BUENOS AIRES _ Argentina said Saturday it would not allow a ship carrying 1.7 tons of plutonium from France to Japan to pass through its territorial waters. The Greenpeace environmental group says even a small leak of plutonium, which Japan wants for its nuclear energy program, could cause thousands of deaths from lung cancer and contaminate sea or land for tens of thousands of years. The ship has been banned from the Panama Canal and other seaways. The Argentine ban closes one of the few remaining alternatives _ passage through the Magellan Straits.

Briefly . . .

YAOUNDE, Cameroon _ Tens of thousands of people jammed the streets of the capital Saturday in separate rallies for President Paul Biya and for six opposition candidates on the eve of the country's first democratic presidential election. Sixteen observers from the Washington, D.C.,-based National Democratic Institute were to monitor eight sites.

Elsewhere . . .

LIMA, Peru _ Military judges denied Shining Path mastermind Abimael Guzman's appeal of a life sentence and then maneuvered to prevent him from lodging another protest, Guzman's attorney said Saturday. Guzman was convicted of treason Wednesday by hooded judges in a closed trial on a heavily guarded island. He was sentenced to life in prison for running the hemisphere's most deadly insurgency for the past 12 years.

LUANDA, Angola _ Angolans must wait until at least Wednesday for results of their first democratic elections Sept. 29-30, National Electoral Council officials said, so they can investigate fraud claims by the former rebel group UNITA, which partial returns showed was losing. UNITA officials have threatened to resume fighting if they feel cheated.
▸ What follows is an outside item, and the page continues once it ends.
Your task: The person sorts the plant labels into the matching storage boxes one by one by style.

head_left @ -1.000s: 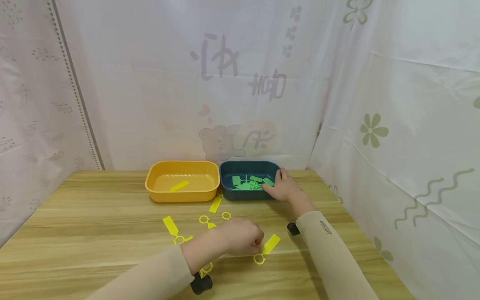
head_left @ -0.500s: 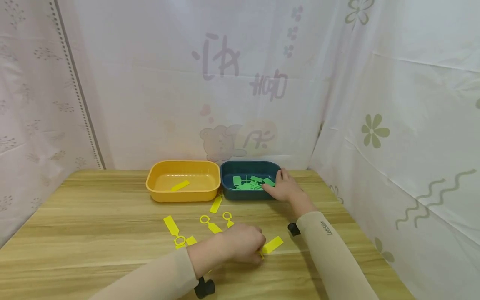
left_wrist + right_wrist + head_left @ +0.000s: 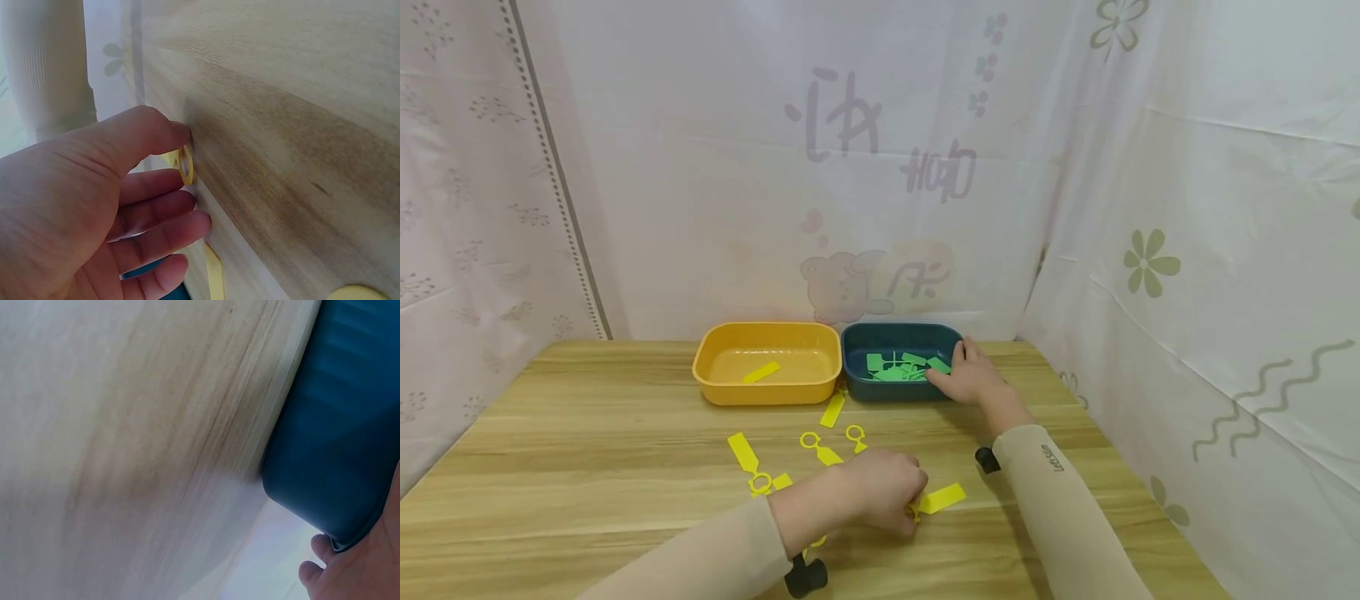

AMSTERDAM, Netherlands _ Officials lowered the death toll in the El Al plane crash to 80 from 120 on Saturday after others thought to have been killed called a missing-persons hot line, officials said. Search parties recovered sections of the jet engine thought to have triggered the crash Oct. 4, the Transport Ministry said. An engine caught fire minutes after takeoff, and the Boeing 747-200 cargo plane smashed into a 10-story apartment building. Authorities initially thought 250 people were killed.